3.14 — Il est vrai qu’à un moment nous ramions tous un peu à contre-courant. Il a fallu tenir, contre vents et marées. Nous n’étions plus très nombreux à croire à la possibilité du « départ ».  À quel moment, avez-vous senti que le vent tournait ?
Max a reçu son placement début juillet. Mine de rien, ce fut la première éclaircie. Mais la réunion en vidéo-conférence de la fin juillet a été cruciale : c’est là que vous nous avez appris que l’émission du premier visa J1 était programmée. On a commencé vraiment à y croire. Quand Max a obtenu son visa, on s’est dit qu’on tenait le bon bout. Ensuite on a eu sa confirmation de vol. On y était presque.
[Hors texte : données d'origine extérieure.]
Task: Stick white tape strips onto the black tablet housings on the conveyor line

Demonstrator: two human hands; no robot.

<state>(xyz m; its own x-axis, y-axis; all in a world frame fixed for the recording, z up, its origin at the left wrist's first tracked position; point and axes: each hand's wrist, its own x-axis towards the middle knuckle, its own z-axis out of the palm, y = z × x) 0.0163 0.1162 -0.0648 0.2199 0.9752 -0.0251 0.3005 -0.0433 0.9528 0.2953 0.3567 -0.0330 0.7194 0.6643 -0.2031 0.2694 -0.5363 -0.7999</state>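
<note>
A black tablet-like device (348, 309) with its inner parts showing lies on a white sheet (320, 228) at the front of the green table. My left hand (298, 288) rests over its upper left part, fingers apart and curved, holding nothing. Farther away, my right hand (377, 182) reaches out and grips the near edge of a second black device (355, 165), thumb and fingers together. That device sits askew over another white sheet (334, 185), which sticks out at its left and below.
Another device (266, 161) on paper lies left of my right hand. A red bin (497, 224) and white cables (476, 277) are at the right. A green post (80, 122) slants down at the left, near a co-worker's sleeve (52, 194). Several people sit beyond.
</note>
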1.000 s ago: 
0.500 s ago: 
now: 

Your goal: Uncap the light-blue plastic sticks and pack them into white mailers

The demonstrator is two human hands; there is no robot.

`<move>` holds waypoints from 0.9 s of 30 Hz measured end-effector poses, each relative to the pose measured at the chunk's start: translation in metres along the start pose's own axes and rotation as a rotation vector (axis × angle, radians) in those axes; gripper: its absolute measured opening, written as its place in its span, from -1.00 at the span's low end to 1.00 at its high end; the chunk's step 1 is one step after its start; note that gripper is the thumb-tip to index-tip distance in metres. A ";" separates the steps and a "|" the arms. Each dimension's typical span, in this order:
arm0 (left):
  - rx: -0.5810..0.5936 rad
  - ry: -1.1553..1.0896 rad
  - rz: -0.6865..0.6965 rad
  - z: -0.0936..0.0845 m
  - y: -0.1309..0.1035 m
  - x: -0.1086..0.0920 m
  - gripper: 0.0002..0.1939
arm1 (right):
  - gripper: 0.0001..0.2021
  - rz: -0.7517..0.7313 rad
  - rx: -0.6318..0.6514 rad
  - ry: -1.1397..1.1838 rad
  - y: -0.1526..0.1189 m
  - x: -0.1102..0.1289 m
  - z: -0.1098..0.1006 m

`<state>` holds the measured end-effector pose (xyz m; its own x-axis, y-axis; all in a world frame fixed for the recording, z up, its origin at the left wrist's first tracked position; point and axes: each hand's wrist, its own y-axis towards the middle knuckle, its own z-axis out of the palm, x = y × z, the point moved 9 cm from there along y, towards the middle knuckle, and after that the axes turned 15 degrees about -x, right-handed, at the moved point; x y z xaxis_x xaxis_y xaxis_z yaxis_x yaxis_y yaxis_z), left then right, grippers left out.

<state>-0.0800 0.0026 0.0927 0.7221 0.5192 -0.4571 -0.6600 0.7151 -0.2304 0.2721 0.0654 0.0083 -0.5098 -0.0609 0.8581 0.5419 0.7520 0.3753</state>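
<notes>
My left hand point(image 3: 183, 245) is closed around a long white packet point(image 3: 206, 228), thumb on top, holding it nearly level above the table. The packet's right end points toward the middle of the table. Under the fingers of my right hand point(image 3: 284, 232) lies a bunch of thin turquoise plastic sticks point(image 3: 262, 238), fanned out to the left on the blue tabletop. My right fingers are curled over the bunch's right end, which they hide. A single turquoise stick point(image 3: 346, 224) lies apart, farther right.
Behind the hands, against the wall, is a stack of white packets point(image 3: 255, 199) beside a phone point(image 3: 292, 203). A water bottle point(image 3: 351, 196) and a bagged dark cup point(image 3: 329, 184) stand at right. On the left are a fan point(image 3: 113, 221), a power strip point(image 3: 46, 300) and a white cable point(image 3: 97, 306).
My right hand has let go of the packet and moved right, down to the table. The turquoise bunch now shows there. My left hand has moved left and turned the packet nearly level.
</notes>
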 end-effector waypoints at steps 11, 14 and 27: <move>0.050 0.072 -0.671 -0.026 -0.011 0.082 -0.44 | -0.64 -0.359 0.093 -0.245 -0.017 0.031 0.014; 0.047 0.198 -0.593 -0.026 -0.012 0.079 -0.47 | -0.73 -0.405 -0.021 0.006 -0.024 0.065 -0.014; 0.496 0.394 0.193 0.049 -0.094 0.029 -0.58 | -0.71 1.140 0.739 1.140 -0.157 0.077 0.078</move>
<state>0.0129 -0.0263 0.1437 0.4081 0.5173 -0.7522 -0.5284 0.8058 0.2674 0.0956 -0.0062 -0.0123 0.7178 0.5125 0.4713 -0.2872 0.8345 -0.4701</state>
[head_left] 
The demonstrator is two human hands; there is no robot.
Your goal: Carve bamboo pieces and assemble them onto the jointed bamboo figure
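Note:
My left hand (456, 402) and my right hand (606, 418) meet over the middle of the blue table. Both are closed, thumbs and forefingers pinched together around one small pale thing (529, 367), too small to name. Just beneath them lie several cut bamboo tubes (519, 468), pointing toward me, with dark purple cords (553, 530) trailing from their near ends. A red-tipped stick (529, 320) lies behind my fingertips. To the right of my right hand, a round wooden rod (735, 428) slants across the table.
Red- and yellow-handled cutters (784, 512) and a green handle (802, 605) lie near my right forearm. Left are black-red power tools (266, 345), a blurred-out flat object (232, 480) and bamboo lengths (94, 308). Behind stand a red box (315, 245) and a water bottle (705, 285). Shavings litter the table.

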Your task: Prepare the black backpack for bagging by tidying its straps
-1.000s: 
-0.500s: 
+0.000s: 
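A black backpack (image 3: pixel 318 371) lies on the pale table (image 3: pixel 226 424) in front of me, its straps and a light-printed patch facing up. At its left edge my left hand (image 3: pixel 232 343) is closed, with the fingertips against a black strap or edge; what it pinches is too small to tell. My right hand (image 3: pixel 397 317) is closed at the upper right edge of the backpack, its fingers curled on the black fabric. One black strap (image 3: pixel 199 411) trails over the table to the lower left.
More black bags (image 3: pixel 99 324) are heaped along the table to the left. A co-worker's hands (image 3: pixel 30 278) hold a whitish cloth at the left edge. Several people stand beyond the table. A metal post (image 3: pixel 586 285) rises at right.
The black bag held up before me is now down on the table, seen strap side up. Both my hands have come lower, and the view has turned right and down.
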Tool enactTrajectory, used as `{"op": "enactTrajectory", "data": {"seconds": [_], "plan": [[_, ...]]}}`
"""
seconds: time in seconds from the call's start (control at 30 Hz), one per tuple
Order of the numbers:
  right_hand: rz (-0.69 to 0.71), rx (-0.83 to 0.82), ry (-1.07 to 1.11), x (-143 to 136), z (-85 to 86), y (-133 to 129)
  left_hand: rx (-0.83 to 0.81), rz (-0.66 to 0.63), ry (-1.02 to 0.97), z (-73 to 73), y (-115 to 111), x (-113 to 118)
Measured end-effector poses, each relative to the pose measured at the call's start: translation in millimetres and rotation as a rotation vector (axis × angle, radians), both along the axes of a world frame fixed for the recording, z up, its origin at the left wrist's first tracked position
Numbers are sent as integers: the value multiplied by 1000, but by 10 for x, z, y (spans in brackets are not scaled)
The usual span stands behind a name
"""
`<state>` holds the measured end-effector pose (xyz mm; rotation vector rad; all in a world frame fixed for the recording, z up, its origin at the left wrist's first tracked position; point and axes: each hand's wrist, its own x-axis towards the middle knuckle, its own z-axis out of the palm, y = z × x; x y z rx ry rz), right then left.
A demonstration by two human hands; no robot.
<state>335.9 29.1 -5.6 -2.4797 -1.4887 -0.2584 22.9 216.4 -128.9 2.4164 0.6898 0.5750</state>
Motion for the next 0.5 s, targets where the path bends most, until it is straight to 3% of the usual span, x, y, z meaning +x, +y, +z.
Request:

3.14 — Un vrai « parcours du combattant » en somme ?
Oui, on a franchi les obstacles un à un, en suivant vos instructions à la lettre et en continuant à vous écouter. Mais pour Max, il y a eu une dernière étape très anxiogène… celle du test Covid !

3.14 — On a tous entendu parler de ça au bureau. Max refusait de le faire, n’est-ce pas ?
Oui, il était persuadé qu’il allait être positif et qu’il ne pourrait pas partir…. et je dois dire que j’ai reporté son stress sur PIE. On avait beau lui dire que dans le pire des cas son départ serait retardé, il ne voulait rien entendre : il était totalement stressé. Au point qu’il a passé la nuit précédant la réception des résultats à consulter le labo sur le net et qu’au matin son compte était bloqué. On en a déduit qu’il était vraiment positif… la pression est montée… À 7h30, j’étais au labo… Max était négatif. On était délivrés !

3.14 — Quel bilan tirez-vous de toute cette affaire ?
Que la crise, même si elle a nui à la préparation de Max, a renforcé sa conviction et sa foi dans son projet. Le Covid a généré une somme de doutes et d’angoisse importante, car on était dans un « oui/non » permanent, mais le fait d’avoir bravé tous les obstacles donne encore plus de poids à l’ensemble. Le parcours initiatique de Max aura commencé bien avant le départ : il n’en aura que plus de poids et d’envergure. (Avec une émotion non feinte) Je dois dire que, tout au long de cette préparation, tout a été fait pour les enfants : on nous a accompagnée, expliqué et soutenus du début à la fin et et je tiens à remercier chaleureusement PIE pour ça.